The story involves several travelers who, because of a horrible storm, end up at (you guessed it): the old dark house! The first set of travelers include: Gloria Stuart, who is just great in this film. The 30s had some of the most beautiful actresses, and she is at the top of the list. I would come to enjoy her turn as old Rose in Titanic years later. She plays the role of Margaret very well. Her fear rises throughout the film, with good cause, and your heart just pounds along with her. Her husband, Phillip is played by Raymond Massey. Their trio is rounded out by Melvyn Douglas. I loved his character Roger, he was very smooth in this film and had some great lines.

The strange house they end up at is the Femm family mansion. This is quite the family. To say they are all nuts would be an understatement. We have the brother Horace played by Ernest Thesiger. The look of this character and fear of his own house is worth the admission.

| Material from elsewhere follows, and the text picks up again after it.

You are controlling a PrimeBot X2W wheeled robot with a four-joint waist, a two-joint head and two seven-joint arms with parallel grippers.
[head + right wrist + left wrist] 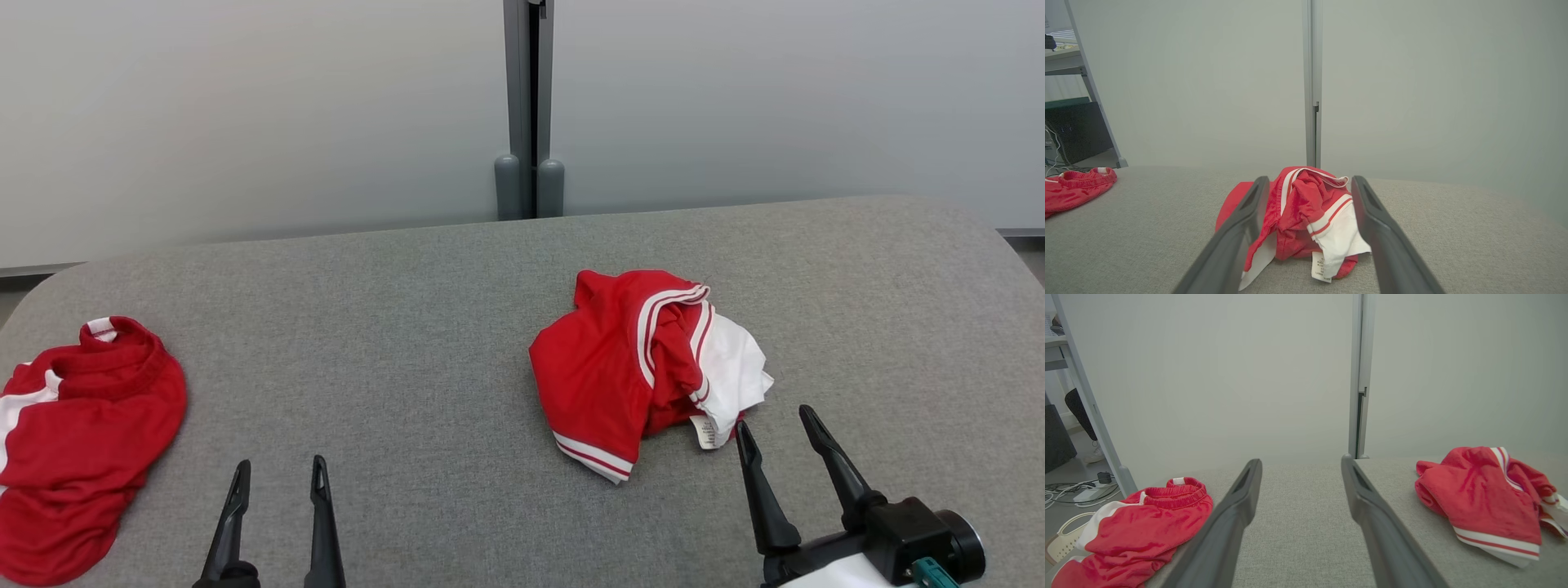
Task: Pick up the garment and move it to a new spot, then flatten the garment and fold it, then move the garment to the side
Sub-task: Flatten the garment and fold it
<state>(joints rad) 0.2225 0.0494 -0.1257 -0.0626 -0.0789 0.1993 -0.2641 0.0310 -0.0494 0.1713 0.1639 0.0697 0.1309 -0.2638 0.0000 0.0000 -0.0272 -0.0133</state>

Horror host fans, he has a slight resemblance to Zacherly. Ernest would go on to play Dr. Septimus Pretorius in The Bride of Frankenstein. Horace is one of my favorite on screen characters. And as good as he was, Eva Moore as his cranky sister, Rebecca, had me in stitches every time she was onscreen. She wouldn’t let them sleep in any beds, complained about them leaving the window in her bedroom open, and just tried to make life miserable for everyone involved. Boris played manservant Morgan. He was a mute, alcoholic lumbering beast in the house. He mumbled out some lines here and there and gets to go on a booze fueled tirade through the house. He smashes windows, destroys the dining room, tries to catch Margaret, and oh yeah, lets loose his crazy, pyromaniac brother to try and torch the house. Real fun guy.

We’re also joined by two others in the house, Sir William Porterhouse and Gladys Perkins. William seems to be trying to get over his wife’s death and Gladys comforts him, but develops feelings for Roger. Gladys is played by Lillian Bond. She would go on to have a score of B movie roles.  I look forward to more from her.

The house itself is old and creaky, just the way I like them in these movies. And watching this in the middle of a real thunderstorm, added a nice surround sound experience. I really liked this one. Karloff played a character not too far off from The Frankenstein monster, and it was cool to watch something else that he and Whale worked on together.

Boris’ role in The Mummy was not anything like his two roles under the guidance of James Whale. In December of ’32, movie goers were given the Christmas gift of Universal Pictures next chapter in the growing Universal Monsters story. Boris plays Imhotep, a Egyptian priest come back to life, wanting to reincarnate the soul of his dead love.

I was somewhat bummed with The Mummy. Don’t get me wrong, the movie is a classic. I have only two gripes with this film. The first is that we don’t get to see much of Boris in the Mummy make-up that was in all the publicity stills. I read it took over 7 hours to apply the make up and bandages. Yet, we’re only treated to a bit of in the beginning. And then, it’s mostly a hand or some rags dragging off screen. I would have liked to see him more like this in the film. My second small gripe fits in with the first one. Once Imhotep is awakened, there’s supposed to be a curse on those that opened the scroll. Well, instead we fast forward ten years. What? I would have loved to see The Mummy lumbering around and doing mummy-like things.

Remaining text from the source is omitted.